Today, .NET teams that want to read Iceberg either spin up a JVM service (Spark Connect, Trino) and pay the latency / ops cost, or go through a query engine that doesn't expose Iceberg's metadata to them. There's no native client that gives a .NET app the same first-class access that pyiceberg gives Python or iceberg-rust gives Rust. IcebergSharp aims to be that client: read-only, no JVM, no embedded query engine — just metadata and Arrow batches you can hand to DuckDB.NET, ML.NET, or Power BI.

Status: Phase 3 development. Core Iceberg metadata parsing, stream-based Avro manifest / manifest-list readers, and the read-only REST catalog client are implemented and covered by unit tests. Scan planning, file IO, live catalog validation, and Parquet data reads are still on the roadmap.

Scope (what this library does and does NOT do)

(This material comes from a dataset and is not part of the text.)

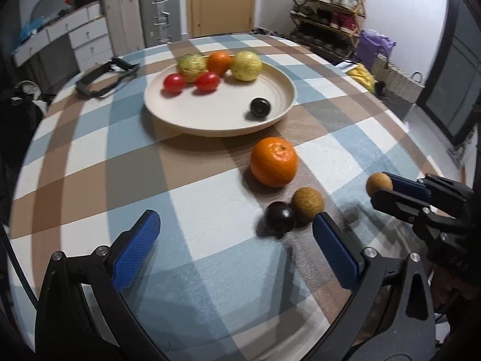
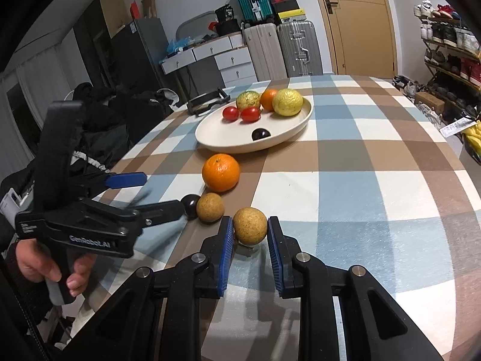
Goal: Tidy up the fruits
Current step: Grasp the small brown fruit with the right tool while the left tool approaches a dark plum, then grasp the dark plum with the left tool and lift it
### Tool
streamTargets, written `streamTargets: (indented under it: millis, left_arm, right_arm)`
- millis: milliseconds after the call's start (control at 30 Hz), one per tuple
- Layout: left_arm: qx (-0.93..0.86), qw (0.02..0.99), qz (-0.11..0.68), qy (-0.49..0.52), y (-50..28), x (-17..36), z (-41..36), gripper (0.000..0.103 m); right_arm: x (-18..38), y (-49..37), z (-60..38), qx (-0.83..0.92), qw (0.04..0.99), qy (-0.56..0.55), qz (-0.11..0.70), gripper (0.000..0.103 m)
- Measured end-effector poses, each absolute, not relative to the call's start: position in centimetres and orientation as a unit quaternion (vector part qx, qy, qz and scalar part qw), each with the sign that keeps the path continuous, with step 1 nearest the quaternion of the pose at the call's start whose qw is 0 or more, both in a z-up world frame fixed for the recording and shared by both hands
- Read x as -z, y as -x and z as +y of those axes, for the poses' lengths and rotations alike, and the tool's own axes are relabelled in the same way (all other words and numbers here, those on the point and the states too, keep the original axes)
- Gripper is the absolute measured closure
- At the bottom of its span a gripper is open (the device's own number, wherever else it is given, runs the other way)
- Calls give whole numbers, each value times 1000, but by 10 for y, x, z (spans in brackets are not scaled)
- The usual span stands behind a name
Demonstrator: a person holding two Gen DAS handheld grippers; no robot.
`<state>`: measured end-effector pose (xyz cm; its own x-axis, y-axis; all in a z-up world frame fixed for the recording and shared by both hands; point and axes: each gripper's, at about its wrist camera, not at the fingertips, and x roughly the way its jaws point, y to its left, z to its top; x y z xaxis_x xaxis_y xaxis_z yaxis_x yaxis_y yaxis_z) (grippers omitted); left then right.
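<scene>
Left tongs (image 1: 236,240) spread wide and empty, low over the checked surface (image 1: 90,180), with a dark plum (image 1: 280,217) touching a tan round fruit (image 1: 307,202) just beside the right-hand pad, the big orange (image 1: 273,161) beyond them and the cream plate (image 1: 270,120) of fruit farther back — a careless close there could knock the touching pair apart and send them rolling. Right tongs (image 2: 250,234) pinch a second tan fruit (image 2: 250,230), apparently just above the surface; the hold is on a smooth sphere, so it may squirt out during the carry. Only the right wrist view shows both pads on that fruit and the person's left hand (image 2: 48,266) — the left view shows its far side and a shadow beneath.
</scene>
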<state>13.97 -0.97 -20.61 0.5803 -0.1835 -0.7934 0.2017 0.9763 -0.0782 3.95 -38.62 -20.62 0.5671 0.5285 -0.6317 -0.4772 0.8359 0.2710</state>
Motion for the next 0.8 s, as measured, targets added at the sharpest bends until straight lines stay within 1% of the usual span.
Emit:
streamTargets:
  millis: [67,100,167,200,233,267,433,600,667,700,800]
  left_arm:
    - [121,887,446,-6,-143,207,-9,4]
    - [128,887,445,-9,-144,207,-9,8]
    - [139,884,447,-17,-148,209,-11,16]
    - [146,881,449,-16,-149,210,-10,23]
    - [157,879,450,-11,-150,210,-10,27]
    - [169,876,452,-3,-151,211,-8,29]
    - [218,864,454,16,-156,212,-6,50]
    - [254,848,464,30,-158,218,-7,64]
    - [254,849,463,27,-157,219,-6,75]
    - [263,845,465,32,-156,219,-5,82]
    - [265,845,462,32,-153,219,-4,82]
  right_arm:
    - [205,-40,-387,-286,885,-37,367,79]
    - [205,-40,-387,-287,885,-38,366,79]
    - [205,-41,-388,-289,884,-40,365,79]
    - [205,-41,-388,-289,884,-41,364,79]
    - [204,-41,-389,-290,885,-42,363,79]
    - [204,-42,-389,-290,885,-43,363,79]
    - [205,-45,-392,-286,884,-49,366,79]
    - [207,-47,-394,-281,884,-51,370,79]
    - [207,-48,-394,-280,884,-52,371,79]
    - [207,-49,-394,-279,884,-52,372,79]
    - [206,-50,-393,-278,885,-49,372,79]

In scope for v1 — read-only Iceberg, focused on what analytical workloads actually need:

Spec-compliant REST Catalog client with dynamic endpoint discovery; AWS Glue SigV4.
File IO for local, S3, and ADLS Gen2.
Parquet data files with field-id resolution.
Partition pruning, column-stats pruning, projection pushdown.
Time travel by snapshot id or timestamp.
Schema evolution: add / drop / rename column, type promotion.
Apache Arrow output for zero-copy interop with DuckDB.NET / Polars.NET / ML.NET.

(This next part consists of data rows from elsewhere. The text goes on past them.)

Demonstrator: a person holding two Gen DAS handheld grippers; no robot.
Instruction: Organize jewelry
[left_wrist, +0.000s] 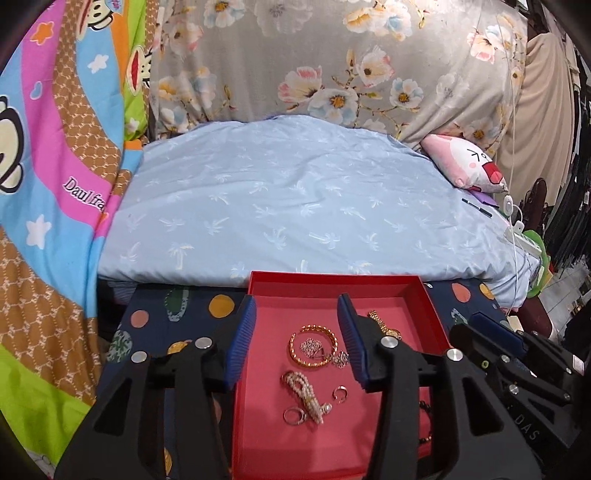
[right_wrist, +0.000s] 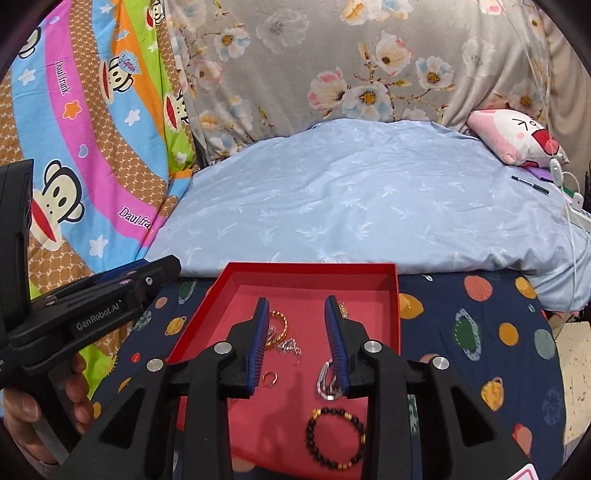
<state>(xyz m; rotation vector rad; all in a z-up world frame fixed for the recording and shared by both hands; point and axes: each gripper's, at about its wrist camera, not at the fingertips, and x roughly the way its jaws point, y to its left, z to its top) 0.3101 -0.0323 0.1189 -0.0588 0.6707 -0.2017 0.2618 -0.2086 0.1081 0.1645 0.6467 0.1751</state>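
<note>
A red shallow box (left_wrist: 334, 280) (right_wrist: 310, 268) sits on a dark spotted cloth. Inside lie a gold twisted bangle (left_wrist: 313, 345) (right_wrist: 279, 326), a silver chain (left_wrist: 314, 349), a pearl bracelet (left_wrist: 304, 395), a silver ring (left_wrist: 293, 415), a small gold ring (left_wrist: 340, 392) (right_wrist: 269, 379), a gold watch (left_wrist: 384, 325), a silver clasp piece (right_wrist: 327, 380) and a dark beaded bracelet (right_wrist: 334, 432). My left gripper (left_wrist: 297, 321) is open and empty above the box. My right gripper (right_wrist: 297, 321) is open and empty above the box; it also shows in the left wrist view (left_wrist: 491, 336).
A light blue quilt (left_wrist: 295, 199) covers the bed behind the box. A cartoon monkey blanket (left_wrist: 55, 166) hangs on the left. A pink plush pillow (left_wrist: 465, 162), a pen (left_wrist: 476, 207) and white cables (left_wrist: 517, 229) lie at the right.
</note>
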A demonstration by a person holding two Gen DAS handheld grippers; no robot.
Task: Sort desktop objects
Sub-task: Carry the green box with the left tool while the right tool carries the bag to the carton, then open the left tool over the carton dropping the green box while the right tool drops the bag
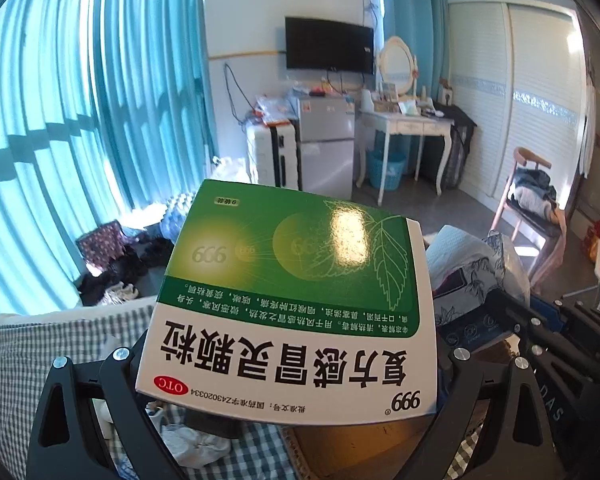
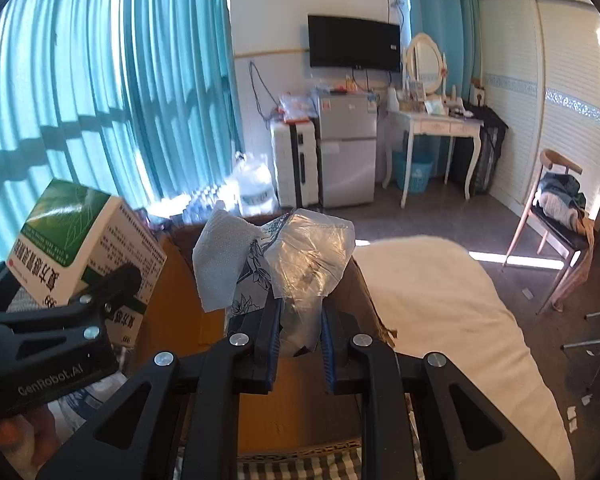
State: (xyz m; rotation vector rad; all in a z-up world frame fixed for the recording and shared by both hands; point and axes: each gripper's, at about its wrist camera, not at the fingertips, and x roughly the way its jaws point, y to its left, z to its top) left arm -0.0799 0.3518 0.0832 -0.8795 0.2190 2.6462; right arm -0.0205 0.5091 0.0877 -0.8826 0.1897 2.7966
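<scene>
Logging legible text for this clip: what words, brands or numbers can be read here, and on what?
"999", "OTC", "复方感冒灵颗粒", "国药准字Z43020334": upside down on the medicine box in the left gripper.
"GenRobot.AI": on the left gripper's body, right wrist view.
Box's green-band small print and side panel: too small to read.
Tissue pack in right gripper: no text.

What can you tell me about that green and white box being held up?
The medicine box is glossy cardboard: a green upper panel with a leaf drawing and faint "999" circles, a white lower panel with large black Chinese characters, a red OTC oval and a "999" logo. It looks closed and undamaged. The left gripper holds it by its lower end in the air, tilted. In the right wrist view its white side carries fine print.
</scene>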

Out of scope for v1 (load-bearing boundaries — re-discussing them risks turning the project into a half-finished engine instead of a focused reader):

❌ No write path. No CREATE TABLE, INSERT, commits, or manifest writing. Writing Iceberg correctly is ~70% of the engineering effort and ~90% of the bugs in existing implementations. v1 is "read-only, done well."
❌ No merge-on-read / delete files. COW tables only; delete files are skipped with a warning. Most analytical Iceberg workloads remain COW-dominant.
❌ No Hive Metastore. REST catalogs only — point an Iceberg REST adapter at HMS.
❌ No bundled SQL engine. You get IAsyncEnumerable<RecordBatch> and Arrow streams; bring your own query layer.

Requirements

.NET 9 SDK (recommended) or .NET 8 SDK.
For integration tests: Docker (for Polaris + MinIO containers).

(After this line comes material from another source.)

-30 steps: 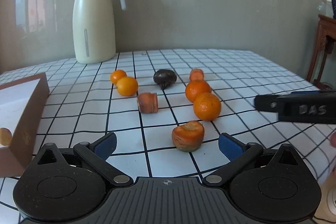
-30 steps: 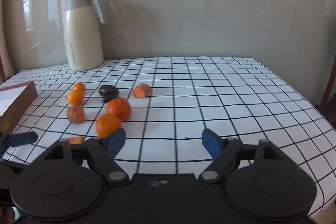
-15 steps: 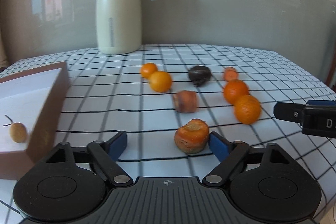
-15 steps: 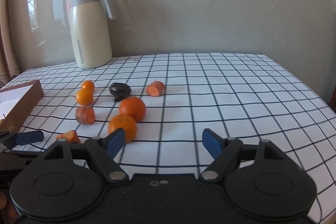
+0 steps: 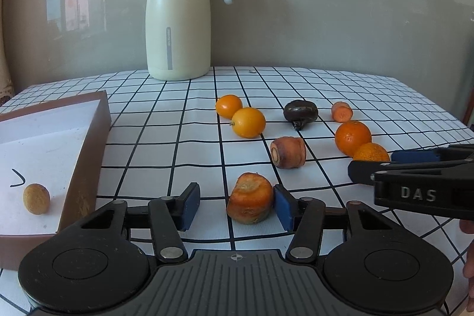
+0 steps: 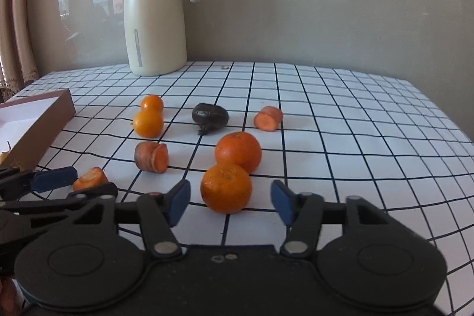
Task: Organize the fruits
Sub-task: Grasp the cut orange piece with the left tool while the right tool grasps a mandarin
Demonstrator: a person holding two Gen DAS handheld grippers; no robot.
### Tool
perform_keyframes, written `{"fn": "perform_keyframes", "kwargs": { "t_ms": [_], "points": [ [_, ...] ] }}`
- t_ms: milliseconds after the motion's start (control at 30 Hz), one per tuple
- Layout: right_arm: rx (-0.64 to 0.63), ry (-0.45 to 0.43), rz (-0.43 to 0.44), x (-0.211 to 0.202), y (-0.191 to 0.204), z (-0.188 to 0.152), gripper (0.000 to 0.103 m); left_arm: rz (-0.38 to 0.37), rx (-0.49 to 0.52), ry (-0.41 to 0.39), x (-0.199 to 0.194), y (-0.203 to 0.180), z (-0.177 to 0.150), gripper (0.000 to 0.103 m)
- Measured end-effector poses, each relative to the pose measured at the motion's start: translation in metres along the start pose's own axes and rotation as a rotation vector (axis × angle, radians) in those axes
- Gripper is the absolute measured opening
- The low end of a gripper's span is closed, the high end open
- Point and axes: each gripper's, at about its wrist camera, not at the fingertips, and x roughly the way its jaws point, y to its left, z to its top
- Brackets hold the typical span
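My left gripper (image 5: 237,205) is open around a carrot stub (image 5: 250,202); its right pad touches the stub, its left pad stands apart. My right gripper (image 6: 226,202) is open with a mandarin (image 6: 226,187) between its pads, not touching. A second mandarin (image 6: 238,151) sits just behind it. Two small oranges (image 5: 248,122) (image 5: 228,106), a dark fruit (image 5: 300,110), another carrot piece (image 5: 288,152) and a small carrot piece (image 5: 341,111) lie on the checked cloth. A brown box (image 5: 89,144) at the left holds one small tan fruit (image 5: 36,198).
A cream thermos jug (image 5: 177,17) stands at the back of the table by the wall. The box's near wall (image 6: 44,126) lies left of the fruit. The table's right edge (image 6: 444,120) falls away at the right.
Both grippers have moved forward and lower. The carrot stub now sits between my left pads, and the near mandarin now sits between my right pads.
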Motion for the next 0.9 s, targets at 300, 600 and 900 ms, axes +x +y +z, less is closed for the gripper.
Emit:
{"fn": "perform_keyframes", "kwargs": {
  "t_ms": [300, 600, 900],
  "points": [
    [-0.027, 0.018, -0.001, 0.003, 0.004, -0.001, 0.029, -0.017, 0.025, 0.004, -0.003, -0.009, 0.000, 0.033],
    [-0.016, -0.005, -0.012, -0.005, -0.001, -0.001, 0.027, -0.047, 0.022, -0.003, -0.009, -0.010, 0.001, 0.032],
    [0.002, -0.033, -0.020, -0.028, -0.004, -0.004, 0.027, -0.056, 0.050, -0.035, -0.035, -0.010, 0.004, 0.032]
  ]
}}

The shipped packages multi-target net9.0 and net8.0. net8.0 is supported until its LTS end-of-life (November 2026).

Installation (planned, not yet published)

dotnet add package IcebergSharp.Core
dotnet add package IcebergSharp.Catalog
dotnet add package IcebergSharp.Reader
dotnet add package IcebergSharp.IO          # local + S3 + ADLS
dotnet add package IcebergSharp.Arrow       # optional: Apache Arrow output

Quick start (target API for v1.0)

using IcebergSharp;
using IcebergSharp.Catalog;
using IcebergSharp.Catalog.Rest;
using IcebergSharp.Catalog.Rest.Authentication;
using IcebergSharp.Expressions;

// 1. Connect to a REST catalog (Polaris, Nessie, Glue, Snowflake Open Catalog, ...).
var catalog = new RestCatalog(new RestCatalogOptions
{
    Uri            = new Uri("https://polaris.example.com/api/catalog"),
    Warehouse      = "analytics",
    Authentication = new OAuth2ClientCredentialsAuthentication(clientId, clientSecret),
});

// 2. Load a table.
var table = await catalog.LoadTableAsync(
    TableIdentifier.From(CatalogNamespace.From("sales"), "orders"));

// 3. Plan a scan with predicate + projection pushdown.
var scan = table.NewScan()
    .Filter(Expressions.And(
        Expressions.GreaterThan("order_date", new DateOnly(2024, 1, 1)),
        Expressions.Equal("region", "EU")))
    .Select("order_id", "customer_id", "amount");

// 4. Stream the results — each task is one data file with an optional residual filter.
await foreach (var task in scan.PlanFilesAsync())
{
    using var reader = await task.OpenReaderAsync();
    await foreach (var record in reader.ReadAsync())
    {
        Console.WriteLine($"{record["order_id"]}: {record["amount"]}");
    }
}

// 5. Time travel — same API, historical snapshot.
var lastWeek = table.NewScan()
    .UseSnapshot(snapshotId: 1234567890L)
    .Select("*");

Compatibility

See docs/compatibility-matrix.md for the up-to-date matrix of supported catalogs, table-format versions, and storage backends.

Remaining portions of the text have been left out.